Mas, de sua cama, o príncipe Danilo havia atado o fio da sua vida àquela folhinha verde e continuava olhando-a fixamente. Foi assim que, agarrado à folhinha verde, o príncipe conseguiu atravessar o inverno de sua doença e o inverno de sua alma. Quando a primavera chegou, muitas folhas cobriram a árvore e a folhinha tão observada se perdeu entre elas. O príncipe reencontrou o seu ânimo, ficou de pé, voltou a ter sonhos e saiu do quarto para a frente do palácio. Enquanto limpava com água a folhinha pintada na janela, a filha do príncipe refletiu:

– Espero que, algum dia, se o desânimo tomar conta do meu ser, alguém consiga me oferecer uma folhinha verde, para que eu possa receber, através dela, a seiva da vida.

Pois foi assim que veio do hemisfério norte a mensagem da contadora de história de Belo Horizonte. Uma lição que mistura doença do pulmão com a tentativa de filhos que fazem os pais se curarem, mistura o outono com a transformação de luares em colheitas e auroras, afasta as trevas e os espinhos dos dias e espalha uma doce fragrância nos quartos.





Que o frio do inverno que vem com a história de longe nos convide a olhar para dentro nesta época de pandemia e nos ajude a encontrar estrelas em nossos próprios céus. Que vivamos o tempo que vai sem pressa nas horas e nos deixe ir contando os pecados no silêncio das noites, aproveitando o recolhimento.
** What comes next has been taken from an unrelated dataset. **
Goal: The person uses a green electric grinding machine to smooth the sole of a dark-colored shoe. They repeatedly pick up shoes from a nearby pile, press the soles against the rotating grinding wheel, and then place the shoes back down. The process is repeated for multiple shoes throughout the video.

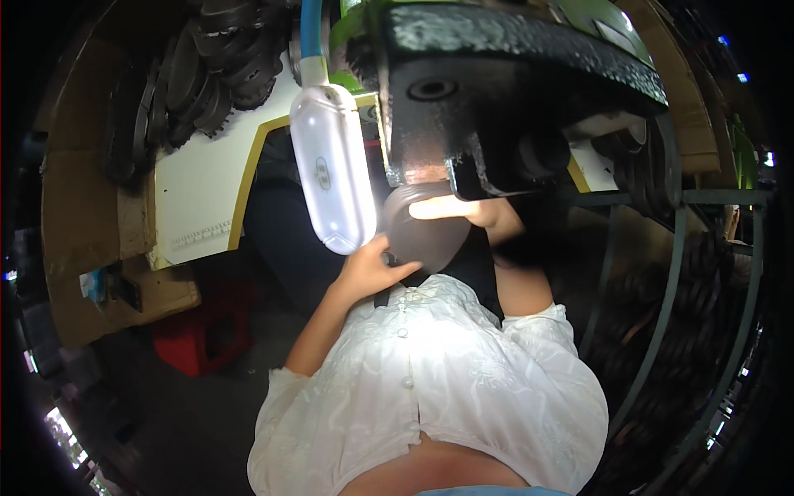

Após as noites de solidão e dor na alma, chega entre nós a primavera. Acredite. Vai passar e as cores hão de nos animar. Com fé, os tempos trazem novos milagres. Que a folhinha verde esteja sempre ao nosso alcance para que no dia em que percebermos alguém com desânimo no coração, sem a alegria de viver, possamos oferecer-lhe por meio da singela folhinha verde a alegria da seiva da vida.